WHAT TO WORK ON » Copy out the listing that follows, exact in every word, and skip the images.
=== INFORMATION SHOWN ===
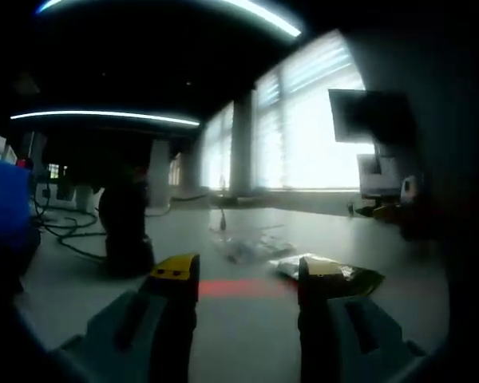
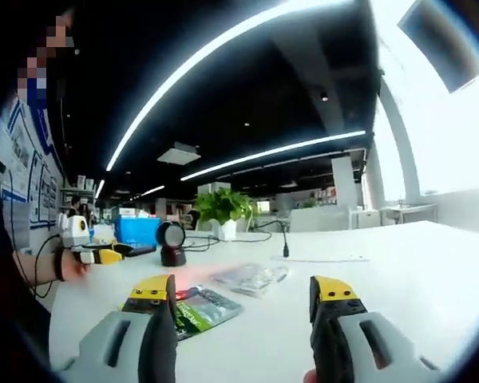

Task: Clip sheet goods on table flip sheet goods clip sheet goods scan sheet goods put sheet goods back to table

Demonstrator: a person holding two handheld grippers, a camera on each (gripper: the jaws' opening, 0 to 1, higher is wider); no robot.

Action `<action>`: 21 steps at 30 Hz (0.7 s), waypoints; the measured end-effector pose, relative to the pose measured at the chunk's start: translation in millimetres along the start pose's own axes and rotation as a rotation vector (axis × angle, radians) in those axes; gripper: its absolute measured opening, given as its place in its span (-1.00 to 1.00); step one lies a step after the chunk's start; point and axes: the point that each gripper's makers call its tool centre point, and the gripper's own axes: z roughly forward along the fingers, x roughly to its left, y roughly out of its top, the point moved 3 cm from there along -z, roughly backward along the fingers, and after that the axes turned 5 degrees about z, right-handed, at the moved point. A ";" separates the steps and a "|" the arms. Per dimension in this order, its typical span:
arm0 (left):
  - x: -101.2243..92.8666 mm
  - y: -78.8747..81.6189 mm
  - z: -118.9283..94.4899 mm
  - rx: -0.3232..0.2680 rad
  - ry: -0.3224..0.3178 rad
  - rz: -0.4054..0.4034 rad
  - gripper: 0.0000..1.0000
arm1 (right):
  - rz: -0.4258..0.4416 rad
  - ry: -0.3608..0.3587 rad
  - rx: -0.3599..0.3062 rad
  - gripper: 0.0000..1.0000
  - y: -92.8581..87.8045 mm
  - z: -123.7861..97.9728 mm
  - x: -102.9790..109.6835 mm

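In the left gripper view the left claw (image 1: 246, 279) hangs low over the desk (image 1: 247, 335), its two yellow-tipped jaws spread wide with bare desk and a strip of red light (image 1: 243, 288) between them; it is released and grasps nothing. A dark flat packet (image 1: 347, 276) lies on the desk just past the right jaw tip, partly hidden by it. A clear, crinkled packet (image 1: 251, 244) lies a little further ahead, between the jaw lines. A dark scanner (image 1: 126, 227) stands upright ahead and to the left of the left jaw, with cables (image 1: 64, 231) trailing behind it. Bright windows (image 1: 303, 120) lie far ahead.

In the right gripper view the right claw (image 2: 243, 299) is likewise released, jaws well apart with nothing between them. A green packet (image 2: 199, 309) lies flat on the desk (image 2: 399, 271) just beside the left jaw tip, partly behind it. A clear packet (image 2: 251, 277) lies ahead, between the jaw lines, with a faint red glow on the desk near it. The scanner (image 2: 172, 242) stands further ahead to the left, with a blue box (image 2: 137, 230) and a potted plant (image 2: 222, 209) behind it. Far left, a person's hand (image 2: 72, 263) holds the other claw (image 2: 104, 256) near the desk edge.
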 end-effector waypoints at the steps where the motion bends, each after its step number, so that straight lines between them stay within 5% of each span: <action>1: 0.2 -0.4 0.1 0.002 0.000 -0.002 -0.16 | -0.002 0.001 0.004 0.21 -3.0 0.1 0.8; 7: 0.0 -0.7 0.2 0.005 0.001 0.001 -0.16 | -0.063 0.003 0.017 0.04 -13.1 -1.0 7.5; 14: -0.4 -1.4 0.4 0.009 -0.004 0.005 -0.16 | 0.000 -0.005 -0.007 0.03 -9.5 -3.6 0.7; 21: 0.6 -1.9 -0.1 0.013 0.001 0.010 -0.17 | -0.028 0.006 0.054 -0.21 -18.3 -2.5 4.3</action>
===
RESPONSE TO THIS TASK »
Task: Clip sheet goods on table flip sheet goods clip sheet goods scan sheet goods put sheet goods back to table

Demonstrator: a person holding two handheld grippers, a camera on each (gripper: the jaws' opening, 0 to 1, higher is wider); no robot.

Action `<action>`: 21 steps at 30 Hz (0.7 s), waypoints; the measured end-effector pose, relative to the pose measured at the chunk's start: translation in millimetres along the start pose's own axes and rotation as a rotation vector (axis × angle, radians) in those axes; gripper: its absolute measured opening, given as its place in its span (-1.00 to 1.00); step one lies a step after the chunk's start; point and axes: the point that each gripper's makers call its tool centre point, and the gripper's own axes: z roughly forward along the fingers, x roughly to its left, y roughly out of its top, the point moved 3 cm from there along -z, roughly backward along the fingers, and after that the axes turned 5 degrees about z, right-handed, at the moved point. A ";" separates the steps and a "|" the arms. Per dimension in this order, its typical span:
arm0 (left):
  - x: -101.2243..92.8666 mm
  - y: -78.8747..81.6189 mm
  - z: -118.9283..94.4899 mm
  - rx: -0.3232..0.2680 rad
  - ry: -0.3224..0.3178 rad
  - rz: -0.4054..0.4034 rad
  - gripper: 0.0000..1.0000
arm1 (right):
  - rz: -0.4258..0.4416 rad
  - ry: -0.3608..0.3587 rad
  - rx: -0.3599..0.3062 rad
  - gripper: 0.0000..1.0000
  - y: -92.8581..87.8045 mm
  - z: -123.7861..97.9728 mm
  - x: -102.9790..109.6835 mm

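In the left gripper view the left claw (image 1: 246, 279) hangs low over the desk (image 1: 247, 335), its two yellow-tipped jaws spread wide with bare desk and a strip of red light (image 1: 243, 288) between them; it is released and grasps nothing. A dark flat packet (image 1: 347, 276) lies on the desk just past the right jaw tip, partly hidden by it. A clear, crinkled packet (image 1: 251, 244) lies a little further ahead, between the jaw lines. A dark scanner (image 1: 126, 227) stands upright ahead and to the left of the left jaw, with cables (image 1: 64, 231) trailing behind it. Bright windows (image 1: 303, 120) lie far ahead.

In the right gripper view the right claw (image 2: 243, 299) is likewise released, jaws well apart with nothing between them. A green packet (image 2: 199, 309) lies flat on the desk (image 2: 399, 271) just beside the left jaw tip, partly behind it. A clear packet (image 2: 251, 277) lies ahead, between the jaw lines, with a faint red glow on the desk near it. The scanner (image 2: 172, 242) stands further ahead to the left, with a blue box (image 2: 137, 230) and a potted plant (image 2: 222, 209) behind it. Far left, a person's hand (image 2: 72, 263) holds the other claw (image 2: 104, 256) near the desk edge.
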 end-effector waypoints at the steps where the motion bends, each after its step number, so that straight lines between them stay within 5% of each span: <action>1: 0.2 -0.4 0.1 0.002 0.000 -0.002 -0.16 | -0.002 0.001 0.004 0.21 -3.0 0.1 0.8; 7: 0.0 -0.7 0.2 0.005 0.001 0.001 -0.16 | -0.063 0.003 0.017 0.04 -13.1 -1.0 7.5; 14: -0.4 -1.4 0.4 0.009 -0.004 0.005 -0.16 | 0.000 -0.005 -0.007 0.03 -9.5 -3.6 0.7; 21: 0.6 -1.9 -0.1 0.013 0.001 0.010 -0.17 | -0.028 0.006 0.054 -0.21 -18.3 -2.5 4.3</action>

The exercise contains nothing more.